## [What to produce]
Transcribe the entries exactly as given and skip whatever images they hold.

## [Records shown]

=-=-=-=-=

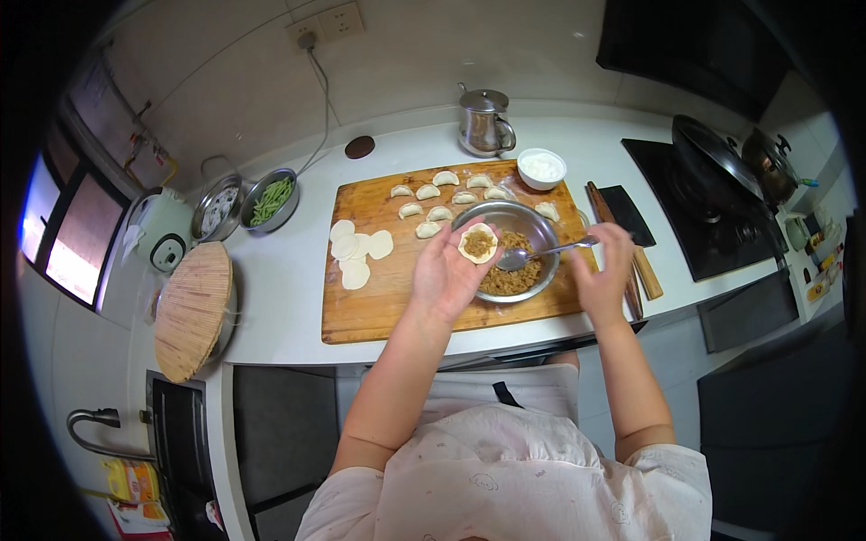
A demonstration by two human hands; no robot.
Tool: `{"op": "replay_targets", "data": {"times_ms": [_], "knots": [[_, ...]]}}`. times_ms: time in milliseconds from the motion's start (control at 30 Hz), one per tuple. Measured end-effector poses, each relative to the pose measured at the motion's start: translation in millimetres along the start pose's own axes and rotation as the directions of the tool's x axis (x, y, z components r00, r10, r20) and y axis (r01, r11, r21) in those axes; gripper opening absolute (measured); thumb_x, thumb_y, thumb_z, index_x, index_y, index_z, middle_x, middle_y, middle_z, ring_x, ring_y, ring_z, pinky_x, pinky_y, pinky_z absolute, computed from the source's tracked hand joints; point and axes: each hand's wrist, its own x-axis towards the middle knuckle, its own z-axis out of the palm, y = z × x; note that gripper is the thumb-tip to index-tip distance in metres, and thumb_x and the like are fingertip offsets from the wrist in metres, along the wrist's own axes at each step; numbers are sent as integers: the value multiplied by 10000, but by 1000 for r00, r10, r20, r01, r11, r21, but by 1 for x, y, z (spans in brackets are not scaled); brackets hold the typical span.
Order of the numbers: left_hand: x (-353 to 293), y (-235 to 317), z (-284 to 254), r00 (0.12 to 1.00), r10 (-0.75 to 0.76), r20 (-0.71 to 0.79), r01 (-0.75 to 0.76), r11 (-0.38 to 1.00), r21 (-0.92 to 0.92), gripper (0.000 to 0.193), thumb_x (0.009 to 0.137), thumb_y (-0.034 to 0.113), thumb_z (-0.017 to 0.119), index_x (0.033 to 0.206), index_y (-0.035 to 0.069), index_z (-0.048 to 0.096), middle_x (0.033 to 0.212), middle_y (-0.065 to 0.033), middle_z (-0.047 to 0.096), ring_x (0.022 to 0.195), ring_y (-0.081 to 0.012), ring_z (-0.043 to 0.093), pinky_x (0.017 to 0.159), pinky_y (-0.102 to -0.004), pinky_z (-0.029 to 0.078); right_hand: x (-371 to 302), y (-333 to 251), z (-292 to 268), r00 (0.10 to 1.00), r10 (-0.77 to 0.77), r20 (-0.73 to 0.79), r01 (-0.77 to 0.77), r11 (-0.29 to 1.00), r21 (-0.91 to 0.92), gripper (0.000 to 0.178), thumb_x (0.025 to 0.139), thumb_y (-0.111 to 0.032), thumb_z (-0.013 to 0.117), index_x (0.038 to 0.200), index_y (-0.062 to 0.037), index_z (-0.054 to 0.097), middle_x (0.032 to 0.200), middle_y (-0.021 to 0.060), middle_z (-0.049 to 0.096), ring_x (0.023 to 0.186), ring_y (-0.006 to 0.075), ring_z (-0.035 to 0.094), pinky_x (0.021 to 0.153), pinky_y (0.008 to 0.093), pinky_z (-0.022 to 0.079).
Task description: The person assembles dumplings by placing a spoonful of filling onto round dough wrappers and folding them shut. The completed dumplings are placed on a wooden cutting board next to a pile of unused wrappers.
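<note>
Palm up, my left hand (pixel 442 281) holds a round dumpling wrapper (pixel 488 255) with brown filling (pixel 477 242) on it. It is over the near-left rim of a steel bowl (pixel 544 223) of the same filling. A metal spoon (pixel 515 260) rests in that bowl, its handle crossing the right rim. My right hand (pixel 603 275) is at the handle's end, thumb and fingers apart around it; whether they press on it is hard to see. Folded dumplings (pixel 439 214) lie in loose rows on the wooden board (pixel 397 311). Flat wrappers (pixel 354 274) overlap at its left.
Behind the board stand a steel pot (pixel 485 122) and a white bowl (pixel 541 169) of white powder. A cleaver (pixel 626 216) and a rolling pin (pixel 646 273) lie at the right, beside the black cooktop (pixel 672 203). Green beans fill a steel bowl (pixel 287 216) at the left.
</note>
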Motion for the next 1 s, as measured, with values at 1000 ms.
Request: {"op": "replay_targets", "data": {"times_ms": [1000], "knots": [[-41,-23,12,972,68,224,-229,467,854,432,816,-48,576,1232,0,474,1170,-64,536,916,-83,567,721,-183,485,13,-55,13,949,1,316,-191,799,570,134,669,-67,713,772,-88,630,971,63,545,928,238,503,797,325,408]]}}
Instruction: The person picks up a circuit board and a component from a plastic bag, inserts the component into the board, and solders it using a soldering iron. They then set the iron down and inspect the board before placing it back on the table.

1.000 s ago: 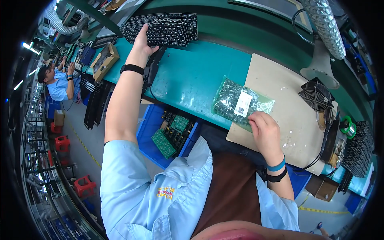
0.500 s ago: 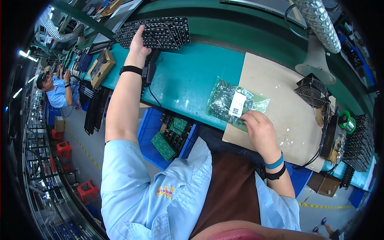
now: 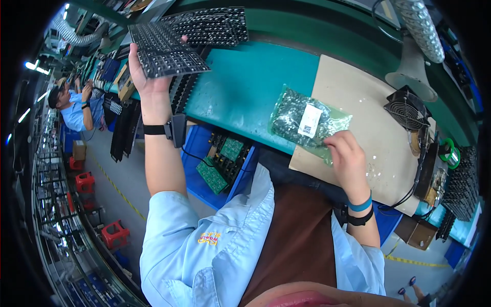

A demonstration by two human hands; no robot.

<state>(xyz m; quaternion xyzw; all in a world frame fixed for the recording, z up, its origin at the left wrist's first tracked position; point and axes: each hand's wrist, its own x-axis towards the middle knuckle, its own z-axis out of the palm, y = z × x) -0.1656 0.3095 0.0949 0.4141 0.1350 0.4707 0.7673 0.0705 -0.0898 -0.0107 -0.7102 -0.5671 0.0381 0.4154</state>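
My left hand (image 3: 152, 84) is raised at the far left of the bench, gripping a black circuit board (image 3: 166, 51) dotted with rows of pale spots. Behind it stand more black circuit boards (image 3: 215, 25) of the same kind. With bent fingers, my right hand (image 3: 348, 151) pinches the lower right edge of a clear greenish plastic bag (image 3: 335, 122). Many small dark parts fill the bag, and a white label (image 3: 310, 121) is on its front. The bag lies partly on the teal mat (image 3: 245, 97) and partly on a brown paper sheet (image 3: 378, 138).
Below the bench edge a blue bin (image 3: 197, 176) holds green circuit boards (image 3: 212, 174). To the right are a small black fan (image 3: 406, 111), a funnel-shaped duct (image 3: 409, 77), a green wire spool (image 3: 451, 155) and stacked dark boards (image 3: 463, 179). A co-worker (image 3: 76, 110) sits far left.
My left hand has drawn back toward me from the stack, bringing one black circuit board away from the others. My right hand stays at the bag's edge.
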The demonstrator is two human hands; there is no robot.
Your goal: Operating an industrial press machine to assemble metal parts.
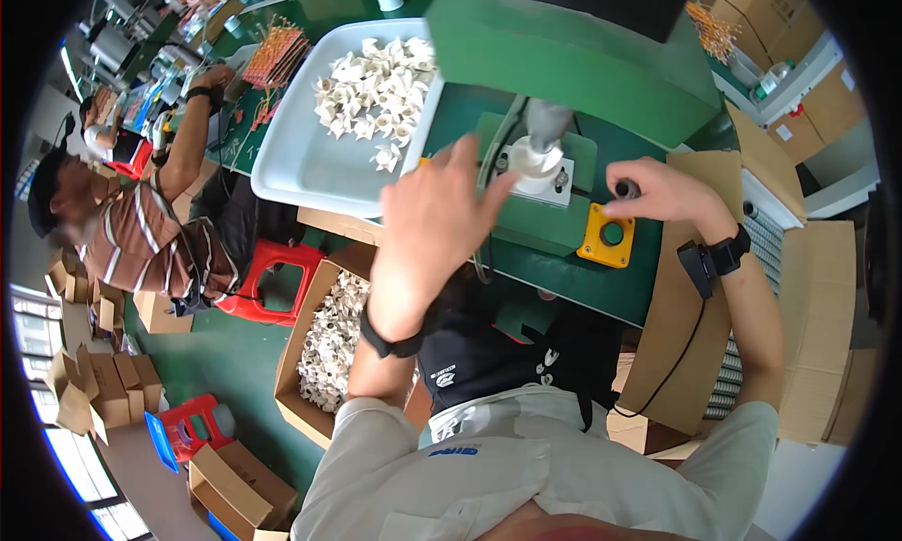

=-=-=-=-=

## [Exercise solution]
A demonstration by two human hands; no robot.
Tool: `{"op": "replay_targets", "data": {"times_ms": [_], "knots": [[_, ...]]}}`. times_ms: time in milliseconds from the motion's start (control at 30 Hz), one per tuple. Measured end-effector poses, each relative to the pose measured at the motion's start: translation in millimetres along the start pose's own axes and rotation as the directions of the tool's x axis (x, y, z components r00, r10, r20) and y axis (r01, r11, r21) in those axes; gripper opening absolute (measured); thumb_x, thumb_y, thumb_z, index_x, index_y, index_z, middle_x, middle_y, middle_z, ring_x, ring_y, ring_z, pinky_x, pinky_y, pinky_z absolute, computed from the source's tracked hand joints; point and axes: each hand's wrist, its own x-axis towards the middle knuckle, its own z-axis out of the palm, y = z × x; note that gripper is the thumb-tip to index-tip distance in metres, and thumb_x and the like are fingertip offsets from the wrist in metres, along the wrist's own axes at each step; numbers are sent as integers: the value multiplied by 10000, but by 1000 for r00, r10, r20, r01, r11, r21, but by 1 for x, y, z (spans in brackets are not scaled); brackets hold the typical span.
Order of the numbers: left_hand: x (-353 to 293), y (-235 to 317), z (-284 to 254), r00 (0.12 to 1.00), r10 (-0.75 to 0.76), r20 (-0.71 to 0.79), r01 (-0.75 to 0.76), r11 (-0.38 to 1.00), r21 (-0.92 to 0.92), gripper (0.000 to 0.193), thumb_x (0.009 to 0.137), thumb_y (-0.034 to 0.113), thumb_z (-0.017 to 0.119), index_x (0.033 to 0.206), index_y (-0.035 to 0.069), index_z (-0.048 to 0.096), middle_x (0.033 to 0.212), middle_y (-0.065 to 0.033), middle_z (-0.047 to 0.096), ring_x (0.022 to 0.195), ring_y (-0.081 to 0.012), ring_z (-0.043 to 0.093), pinky_x (0.017 to 0.159), pinky_y (-0.102 to -0.004), pinky_z (-0.029 to 0.078); right_hand: x (-371 to 302), y (-333 to 251), z (-292 to 268), r00 (0.10 to 1.00), r10 (-0.77 to 0.77), r20 (-0.73 to 0.79), r01 (-0.77 to 0.77), r11 (-0.29 to 1.00), r21 (-0.91 to 0.92), gripper (0.000 to 0.178), thumb_x (0.025 to 0.139), thumb_y (-0.111 to 0.032), thumb_z (-0.013 to 0.117), index_x (0.038 to 0.200), index_y (-0.062 to 0.037), index_z (-0.054 to 0.097), middle_x (0.032 to 0.200), middle_y (-0.021 to 0.060), middle_z (-0.049 to 0.096), ring_x (0.023 to 0.186), ring_y (-0.006 to 0.075), ring_z (-0.035 to 0.094), pinky_x (0.021 to 0.153), pinky_y (0.008 to 0.093), pinky_z (-0.022 to 0.079).
Task description: The person assembles dumplings by placing a spoonful of filling onto round dough wrappers and folding them shut. The completed dumplings are placed on a wooden cutting board next to a pile of unused wrappers.
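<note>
Palm up, my left hand (pixel 442 281) holds a round dumpling wrapper (pixel 488 255) with brown filling (pixel 477 242) on it. It is over the near-left rim of a steel bowl (pixel 544 223) of the same filling. A metal spoon (pixel 515 260) rests in that bowl, its handle crossing the right rim. My right hand (pixel 603 275) is at the handle's end, thumb and fingers apart around it; whether they press on it is hard to see. Folded dumplings (pixel 439 214) lie in loose rows on the wooden board (pixel 397 311). Flat wrappers (pixel 354 274) overlap at its left.
Behind the board stand a steel pot (pixel 485 122) and a white bowl (pixel 541 169) of white powder. A cleaver (pixel 626 216) and a rolling pin (pixel 646 273) lie at the right, beside the black cooktop (pixel 672 203). Green beans fill a steel bowl (pixel 287 216) at the left.
</note>
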Motion for the next 1 s, as measured, with values at 1000 ms.
Request: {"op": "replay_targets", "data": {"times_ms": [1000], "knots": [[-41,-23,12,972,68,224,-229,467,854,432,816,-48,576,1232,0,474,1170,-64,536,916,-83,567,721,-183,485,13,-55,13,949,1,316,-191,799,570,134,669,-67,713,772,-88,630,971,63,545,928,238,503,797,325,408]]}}
Instruction: The person picks up a circuit board and a component from a plastic bag, inserts the component into the board, and solders it using a soldering iron. They then set the iron down and inspect the board before placing it back on the table.

1.000 s ago: 
0.500 s ago: 
now: 

A demonstration by two human hands; no robot.

<state>(xyz m; quaternion xyzw; all in a world frame fixed for the recording, z up, its origin at the left wrist's first tracked position; point and axes: each hand's wrist, its own x-axis towards the middle knuckle, its own z-axis out of the palm, y = z × x) -0.1656 0.3095 0.0949 0.4141 0.1350 0.4707 0.7673 0.0705 -0.0898 -0.0107 -0.7102 -0.5671 0.0381 0.4154</state>
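My left hand (image 3: 152, 84) is raised at the far left of the bench, gripping a black circuit board (image 3: 166, 51) dotted with rows of pale spots. Behind it stand more black circuit boards (image 3: 215, 25) of the same kind. With bent fingers, my right hand (image 3: 348, 151) pinches the lower right edge of a clear greenish plastic bag (image 3: 335, 122). Many small dark parts fill the bag, and a white label (image 3: 310, 121) is on its front. The bag lies partly on the teal mat (image 3: 245, 97) and partly on a brown paper sheet (image 3: 378, 138).
Below the bench edge a blue bin (image 3: 197, 176) holds green circuit boards (image 3: 212, 174). To the right are a small black fan (image 3: 406, 111), a funnel-shaped duct (image 3: 409, 77), a green wire spool (image 3: 451, 155) and stacked dark boards (image 3: 463, 179). A co-worker (image 3: 76, 110) sits far left.
My left hand has drawn back toward me from the stack, bringing one black circuit board away from the others. My right hand stays at the bag's edge.
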The demonstrator is two human hands; there is no robot.
Your goal: Operating an industrial press machine to assemble metal parts.

This is the complete output.